## What you need to do:
In the data that follows, determine how many lines contain the word "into", and give only that number.

## Material for this task:
---+---

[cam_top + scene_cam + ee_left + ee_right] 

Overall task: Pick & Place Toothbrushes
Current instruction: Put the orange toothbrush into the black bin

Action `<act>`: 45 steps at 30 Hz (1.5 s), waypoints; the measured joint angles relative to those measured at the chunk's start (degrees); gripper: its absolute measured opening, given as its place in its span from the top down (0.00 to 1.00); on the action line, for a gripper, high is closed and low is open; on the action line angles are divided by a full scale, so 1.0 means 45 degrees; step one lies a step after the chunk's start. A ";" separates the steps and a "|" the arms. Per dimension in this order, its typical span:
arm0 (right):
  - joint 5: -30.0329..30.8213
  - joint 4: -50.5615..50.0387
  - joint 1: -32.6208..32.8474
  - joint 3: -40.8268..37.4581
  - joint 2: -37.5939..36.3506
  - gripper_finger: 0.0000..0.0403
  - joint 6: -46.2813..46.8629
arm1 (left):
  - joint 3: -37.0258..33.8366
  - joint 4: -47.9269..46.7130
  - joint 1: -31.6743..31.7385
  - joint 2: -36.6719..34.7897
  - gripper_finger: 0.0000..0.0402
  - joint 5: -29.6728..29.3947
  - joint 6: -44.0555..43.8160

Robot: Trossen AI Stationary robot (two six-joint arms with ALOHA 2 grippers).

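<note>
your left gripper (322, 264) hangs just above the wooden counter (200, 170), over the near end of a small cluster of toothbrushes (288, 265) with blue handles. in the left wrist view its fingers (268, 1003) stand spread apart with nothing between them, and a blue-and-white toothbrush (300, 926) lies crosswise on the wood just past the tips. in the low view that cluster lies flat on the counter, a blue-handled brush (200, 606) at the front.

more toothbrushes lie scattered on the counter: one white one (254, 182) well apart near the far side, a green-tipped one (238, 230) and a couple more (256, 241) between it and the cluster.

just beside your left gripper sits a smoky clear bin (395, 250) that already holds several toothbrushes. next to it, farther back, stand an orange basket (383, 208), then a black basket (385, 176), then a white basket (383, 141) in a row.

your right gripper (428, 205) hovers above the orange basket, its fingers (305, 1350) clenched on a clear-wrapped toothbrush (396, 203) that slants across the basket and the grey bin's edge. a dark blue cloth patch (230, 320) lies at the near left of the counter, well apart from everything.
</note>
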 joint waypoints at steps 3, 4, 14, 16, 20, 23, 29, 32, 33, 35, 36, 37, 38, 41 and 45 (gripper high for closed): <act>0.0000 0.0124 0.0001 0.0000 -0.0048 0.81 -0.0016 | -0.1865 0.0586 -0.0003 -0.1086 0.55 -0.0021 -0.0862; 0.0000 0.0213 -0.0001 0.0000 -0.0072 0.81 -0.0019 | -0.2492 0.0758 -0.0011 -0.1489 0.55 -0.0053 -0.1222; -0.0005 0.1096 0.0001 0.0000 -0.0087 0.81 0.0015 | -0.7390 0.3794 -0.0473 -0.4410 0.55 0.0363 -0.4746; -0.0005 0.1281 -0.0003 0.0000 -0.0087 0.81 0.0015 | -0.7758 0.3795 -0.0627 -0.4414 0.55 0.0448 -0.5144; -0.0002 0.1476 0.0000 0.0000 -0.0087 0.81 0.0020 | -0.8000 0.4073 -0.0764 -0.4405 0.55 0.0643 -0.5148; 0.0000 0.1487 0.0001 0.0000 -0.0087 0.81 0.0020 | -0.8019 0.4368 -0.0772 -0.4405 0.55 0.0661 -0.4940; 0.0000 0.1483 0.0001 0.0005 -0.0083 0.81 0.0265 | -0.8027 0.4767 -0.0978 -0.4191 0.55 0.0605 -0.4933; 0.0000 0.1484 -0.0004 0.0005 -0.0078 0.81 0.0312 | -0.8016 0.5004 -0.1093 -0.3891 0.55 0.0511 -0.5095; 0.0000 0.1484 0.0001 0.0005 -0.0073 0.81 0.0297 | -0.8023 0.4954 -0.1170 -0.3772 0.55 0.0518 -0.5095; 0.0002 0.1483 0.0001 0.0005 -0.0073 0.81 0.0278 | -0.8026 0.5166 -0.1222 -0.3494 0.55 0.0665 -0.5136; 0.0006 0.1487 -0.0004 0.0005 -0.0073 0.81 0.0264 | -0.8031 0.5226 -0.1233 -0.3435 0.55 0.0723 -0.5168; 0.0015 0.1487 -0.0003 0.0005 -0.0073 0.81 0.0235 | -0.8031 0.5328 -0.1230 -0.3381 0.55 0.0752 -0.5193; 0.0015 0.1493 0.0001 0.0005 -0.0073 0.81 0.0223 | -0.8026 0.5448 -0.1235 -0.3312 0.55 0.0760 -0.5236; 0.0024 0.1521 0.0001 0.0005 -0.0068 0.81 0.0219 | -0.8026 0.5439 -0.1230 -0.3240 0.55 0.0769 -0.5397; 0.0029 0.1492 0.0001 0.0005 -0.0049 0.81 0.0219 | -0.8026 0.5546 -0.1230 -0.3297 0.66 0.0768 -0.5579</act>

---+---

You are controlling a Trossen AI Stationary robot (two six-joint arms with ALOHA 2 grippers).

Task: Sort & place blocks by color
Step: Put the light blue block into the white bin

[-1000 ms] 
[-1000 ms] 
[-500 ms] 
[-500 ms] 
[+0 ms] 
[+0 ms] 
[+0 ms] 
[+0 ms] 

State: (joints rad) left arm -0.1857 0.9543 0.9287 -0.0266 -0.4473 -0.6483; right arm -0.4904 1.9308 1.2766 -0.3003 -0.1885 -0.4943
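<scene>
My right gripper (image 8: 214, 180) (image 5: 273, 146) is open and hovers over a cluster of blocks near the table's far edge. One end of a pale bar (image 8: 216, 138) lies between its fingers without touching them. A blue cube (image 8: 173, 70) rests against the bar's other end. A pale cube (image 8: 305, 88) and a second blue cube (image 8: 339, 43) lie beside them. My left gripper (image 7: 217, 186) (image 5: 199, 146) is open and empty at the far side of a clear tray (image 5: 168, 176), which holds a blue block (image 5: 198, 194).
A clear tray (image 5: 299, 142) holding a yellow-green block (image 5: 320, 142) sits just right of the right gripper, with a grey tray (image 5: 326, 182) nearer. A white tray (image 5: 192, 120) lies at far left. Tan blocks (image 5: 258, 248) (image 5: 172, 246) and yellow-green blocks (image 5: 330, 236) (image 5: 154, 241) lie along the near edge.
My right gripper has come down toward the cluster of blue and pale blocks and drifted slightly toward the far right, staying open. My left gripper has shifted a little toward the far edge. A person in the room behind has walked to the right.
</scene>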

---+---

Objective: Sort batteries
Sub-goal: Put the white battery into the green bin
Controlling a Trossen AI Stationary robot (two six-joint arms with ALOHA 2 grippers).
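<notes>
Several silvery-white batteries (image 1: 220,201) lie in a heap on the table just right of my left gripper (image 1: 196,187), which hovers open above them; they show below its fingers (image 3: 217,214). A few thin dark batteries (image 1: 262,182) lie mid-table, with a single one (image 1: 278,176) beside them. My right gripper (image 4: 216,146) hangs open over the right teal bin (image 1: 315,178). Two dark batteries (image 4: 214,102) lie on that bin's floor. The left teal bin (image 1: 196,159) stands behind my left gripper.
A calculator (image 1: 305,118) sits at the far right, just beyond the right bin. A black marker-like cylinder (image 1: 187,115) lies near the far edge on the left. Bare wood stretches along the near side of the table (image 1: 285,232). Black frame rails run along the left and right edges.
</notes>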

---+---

## Result for this task:
3